PROBLEM DESCRIPTION >>
Read the data and repeat all of it exactly.
(DATA SHOWN Opens)
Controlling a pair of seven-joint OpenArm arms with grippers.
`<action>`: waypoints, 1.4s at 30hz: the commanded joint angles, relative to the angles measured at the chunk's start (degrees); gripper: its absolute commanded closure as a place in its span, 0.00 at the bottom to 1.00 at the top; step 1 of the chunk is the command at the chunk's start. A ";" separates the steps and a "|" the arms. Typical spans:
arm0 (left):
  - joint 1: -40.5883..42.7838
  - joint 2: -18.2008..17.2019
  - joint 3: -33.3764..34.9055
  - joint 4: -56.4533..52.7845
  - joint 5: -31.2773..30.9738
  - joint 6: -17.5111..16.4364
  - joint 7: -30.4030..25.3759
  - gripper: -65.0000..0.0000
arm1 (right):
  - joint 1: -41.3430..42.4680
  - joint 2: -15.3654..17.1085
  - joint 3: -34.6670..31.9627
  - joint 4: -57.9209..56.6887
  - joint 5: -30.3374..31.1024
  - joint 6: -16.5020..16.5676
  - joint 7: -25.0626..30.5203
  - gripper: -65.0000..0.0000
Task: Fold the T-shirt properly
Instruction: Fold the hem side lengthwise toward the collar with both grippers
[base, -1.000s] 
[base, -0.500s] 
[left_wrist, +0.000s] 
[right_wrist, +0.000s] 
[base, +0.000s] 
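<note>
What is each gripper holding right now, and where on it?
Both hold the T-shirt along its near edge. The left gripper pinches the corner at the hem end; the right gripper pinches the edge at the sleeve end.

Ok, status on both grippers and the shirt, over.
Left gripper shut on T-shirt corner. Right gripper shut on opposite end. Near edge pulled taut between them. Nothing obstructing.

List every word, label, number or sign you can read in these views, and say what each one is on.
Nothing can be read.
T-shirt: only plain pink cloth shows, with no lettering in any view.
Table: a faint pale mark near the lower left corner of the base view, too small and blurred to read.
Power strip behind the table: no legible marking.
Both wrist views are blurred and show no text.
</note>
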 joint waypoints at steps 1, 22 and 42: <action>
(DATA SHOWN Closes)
ANSWER BOX >>
Controlling a pair of seven-joint OpenArm arms with grippers.
`<action>`: waypoints, 1.4s at 30hz: the commanded joint angles, relative to the angles measured at the chunk's start (degrees); gripper: its absolute commanded closure as a place in its span, 0.00 at the bottom to 1.00 at the top; step 1 of the chunk is the command at the chunk's start. A ";" separates the steps and a "|" the arms. Typical spans:
arm0 (left):
  - joint 1: -40.5883..42.7838
  - joint 2: -18.2008..17.2019
  - joint 3: -33.3764..34.9055
  - joint 4: -56.4533..52.7845
  - joint 5: -31.2773..30.9738
  - joint 6: -17.5111..16.4364
  - joint 7: -30.4030..25.3759
  - gripper: -65.0000..0.0000
arm1 (right):
  - joint 1: -41.3430..42.4680
  - joint 2: -15.3654..17.1085
  - joint 3: -34.6670..31.9627
  - joint 4: -57.9209..56.6887
  - joint 5: -30.3374..31.1024
  - joint 6: -16.5020..16.5676
  - joint 7: -25.0626..30.5203
  - gripper: -65.0000..0.0000
Task: Fold the T-shirt properly
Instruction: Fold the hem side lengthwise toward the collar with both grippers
[base, -1.000s] 
[base, -0.500s] 
[left_wrist, +0.000s] 
[right_wrist, +0.000s] 
[base, +0.000s] 
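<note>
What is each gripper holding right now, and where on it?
Both hold the T-shirt along its near edge. The left gripper pinches the corner at the hem end; the right gripper pinches the edge at the sleeve end.

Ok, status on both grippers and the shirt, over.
Left gripper shut on T-shirt corner. Right gripper shut on opposite end. Near edge pulled taut between them. Nothing obstructing.

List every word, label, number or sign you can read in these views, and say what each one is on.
Nothing can be read.
T-shirt: only plain pink cloth shows, with no lettering in any view.
Table: a faint pale mark near the lower left corner of the base view, too small and blurred to read.
Power strip behind the table: no legible marking.
Both wrist views are blurred and show no text.
</note>
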 joint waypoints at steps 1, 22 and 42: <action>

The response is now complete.